China UnionPay found the violations based on their monitoring system and customer complaints, and total losses for bank card issuers were estimated to be much larger than the penalties, -according to the NBD's report.

As China UnionPay serves as a regulator in the card payment network, it is obliged to punish unfair competition market practices and prevent financial risks, Wang Weidong, an analyst at iResearch Consulting Group, told the Global Times on Wednesday.

It also did so for its own benefit as it is also the dominant interbank clearing and settlement provider for card payment, he noted.

UnionPay, the country's inter-bank clearing service provider, did not immediately reply to the e-mail request from the Global Times seeking comments.

A distributor of cnepay.com, a Tianjin-based third-party payment service provider, told the Global Times on Wednesday that it can accommodate a restaurant's request to install a POS machine with a MCC for a supermarket.

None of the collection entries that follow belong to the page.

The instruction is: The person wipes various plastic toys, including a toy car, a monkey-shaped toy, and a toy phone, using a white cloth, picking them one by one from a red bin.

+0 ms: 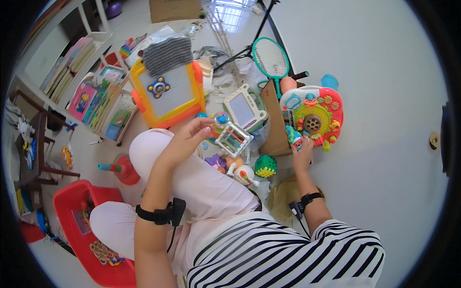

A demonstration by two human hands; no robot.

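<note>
My right hand grips a small blue, green and red toy figure at the near corner of an open cardboard box. A red and white activity table toy with a lime-green dial rises from that box. Over my knee, my left hand holds nothing; its fingers are loosely curled and apart. Nearest to it is a white-framed cube toy strung with coloured bands, with a round clear-domed toy behind. A cream drawing board leans beyond the cube.
An orange-yellow drawing easel stands ahead beside a shelf of books. A teal racket leans near a black tripod. Dolls and a green-yellow block cube lie close by. At left is a red tub.
</note>
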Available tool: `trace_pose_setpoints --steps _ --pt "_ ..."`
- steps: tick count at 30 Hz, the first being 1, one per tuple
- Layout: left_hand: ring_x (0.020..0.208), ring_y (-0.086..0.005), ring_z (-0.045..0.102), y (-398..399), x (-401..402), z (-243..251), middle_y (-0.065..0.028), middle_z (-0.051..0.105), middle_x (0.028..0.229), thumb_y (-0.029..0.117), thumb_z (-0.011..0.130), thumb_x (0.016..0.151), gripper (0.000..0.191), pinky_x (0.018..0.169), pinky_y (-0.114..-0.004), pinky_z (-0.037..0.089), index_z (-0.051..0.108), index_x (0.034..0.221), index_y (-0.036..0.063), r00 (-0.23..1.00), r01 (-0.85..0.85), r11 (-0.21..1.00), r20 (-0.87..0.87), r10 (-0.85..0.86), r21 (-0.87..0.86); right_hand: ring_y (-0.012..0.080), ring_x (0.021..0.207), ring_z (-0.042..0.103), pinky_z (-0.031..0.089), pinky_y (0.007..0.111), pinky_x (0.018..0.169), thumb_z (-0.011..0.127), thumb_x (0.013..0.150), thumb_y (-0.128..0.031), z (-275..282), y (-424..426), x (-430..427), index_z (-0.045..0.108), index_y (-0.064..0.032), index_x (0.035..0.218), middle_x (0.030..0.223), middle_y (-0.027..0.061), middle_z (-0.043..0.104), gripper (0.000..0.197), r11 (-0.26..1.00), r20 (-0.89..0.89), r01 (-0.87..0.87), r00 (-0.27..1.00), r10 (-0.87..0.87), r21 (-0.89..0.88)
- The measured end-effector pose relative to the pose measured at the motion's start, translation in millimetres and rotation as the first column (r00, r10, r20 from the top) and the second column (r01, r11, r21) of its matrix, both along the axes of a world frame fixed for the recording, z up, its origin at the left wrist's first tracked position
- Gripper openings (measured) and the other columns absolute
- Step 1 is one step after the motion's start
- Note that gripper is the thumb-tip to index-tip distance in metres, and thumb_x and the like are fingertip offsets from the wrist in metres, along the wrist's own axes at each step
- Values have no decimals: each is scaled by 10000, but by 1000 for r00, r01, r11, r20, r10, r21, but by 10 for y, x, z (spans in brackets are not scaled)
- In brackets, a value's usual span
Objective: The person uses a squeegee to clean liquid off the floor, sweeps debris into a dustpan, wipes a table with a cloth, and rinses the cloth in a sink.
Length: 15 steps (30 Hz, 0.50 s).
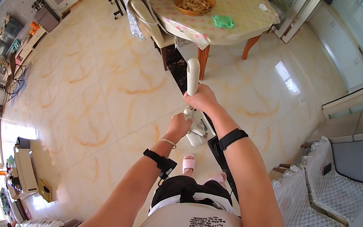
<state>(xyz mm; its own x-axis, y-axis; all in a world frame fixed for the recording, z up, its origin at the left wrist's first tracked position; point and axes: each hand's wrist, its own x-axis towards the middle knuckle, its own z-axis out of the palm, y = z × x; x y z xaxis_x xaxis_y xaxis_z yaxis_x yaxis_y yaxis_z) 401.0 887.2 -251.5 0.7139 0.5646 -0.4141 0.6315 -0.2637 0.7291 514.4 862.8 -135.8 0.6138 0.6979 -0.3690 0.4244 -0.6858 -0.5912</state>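
Note:
My right hand (pixel 203 97) is closed around a thick white handle (pixel 192 76) whose rounded end points up and away from me. Just below it, my left hand (pixel 180 124) grips a second, thinner white shaft (pixel 187 113), partly hidden by the fingers. Under both hands, near the floor, is a pale dustpan (pixel 196 139). A white brush head with bristles (pixel 198 130) lies over the pan. How each shaft joins the pan and the brush is hidden behind my hands.
A table with a patterned cover (pixel 248 3) stands ahead, bearing a basket of food pieces (pixel 194 3) and a green plastic bag (pixel 223 21). A padded chair (pixel 150 19) is beside it. Quilted seats (pixel 314 220) line the right. Glossy tiles (pixel 105 101) spread left.

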Motion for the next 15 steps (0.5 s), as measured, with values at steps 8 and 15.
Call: trace_pose_setpoints --steps 8,15 --pt "899 -366 545 -81 -574 -226 -225 583 919 295 581 730 378 762 -428 434 567 953 -10 999 43 997 31 -45 67 230 644 614 482 324 566 654 596 -208 -508 -488 1065 610 -4 757 656 122 607 263 881 -127 425 905 -407 208" --pt "859 -346 565 251 -557 51 -205 598 891 270 578 742 353 726 -394 448 570 969 -1 994 -42 999 -104 42 0 238 654 613 478 332 588 639 622 -230 -380 -985 752 620 -36 777 676 119 620 249 976 45 207 977 -210 64"
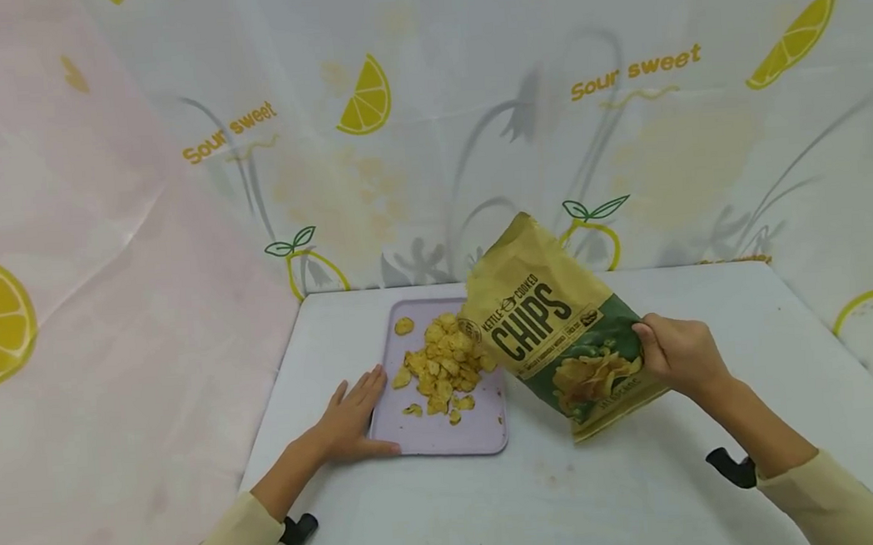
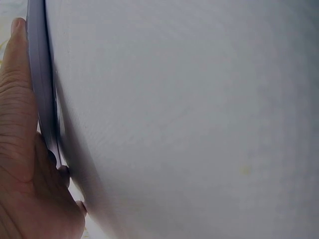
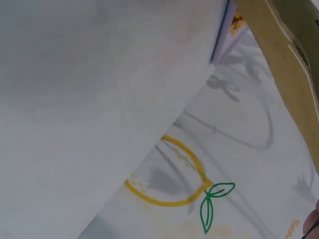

A restaurant has to pay 0.78 percent of every card payment made on the POS machine, said the distributor surnamed Xie, while a supermarket pays less than half of the fee at 0.38 percent.

Such fraudulent practices could lead to misinformation about card consumption, shrinking commissions for card issuers mainly the commercial banks, and even lead to illicit cash withdrawals via bank cards, Wang said.

"Small payment service providers did so in order to grab the market share from the dominant market players," he said.

Established in 2002, China UnionPay is the national bank card association in China invested in by State-owned banks including the Big Four.

Before 2011, all POS machines were operated by China UnionPay. But the central bank began issuing payment licenses to smaller third-party providers in May 2011, which quickly rose in usage fueled by online transactions to whittle away market share from UnionPay.

Alipay, China's largest third-party service provider and a unit of e-commerce giant Alibaba Group, shut down its offline POS service in August 2013 to turn its focus to online transactions.

With over 300 million e-commerce users in the nation, third-party payment service providers like Alipay have a great advantage and can avoid going through UnionPay and share the commission earnings with partner banks directly, which inevitably shakes the latter's monopoly status, a Shenzhen-based banker told the Global Times on condition of anonymity as he is not authorized to speak to media.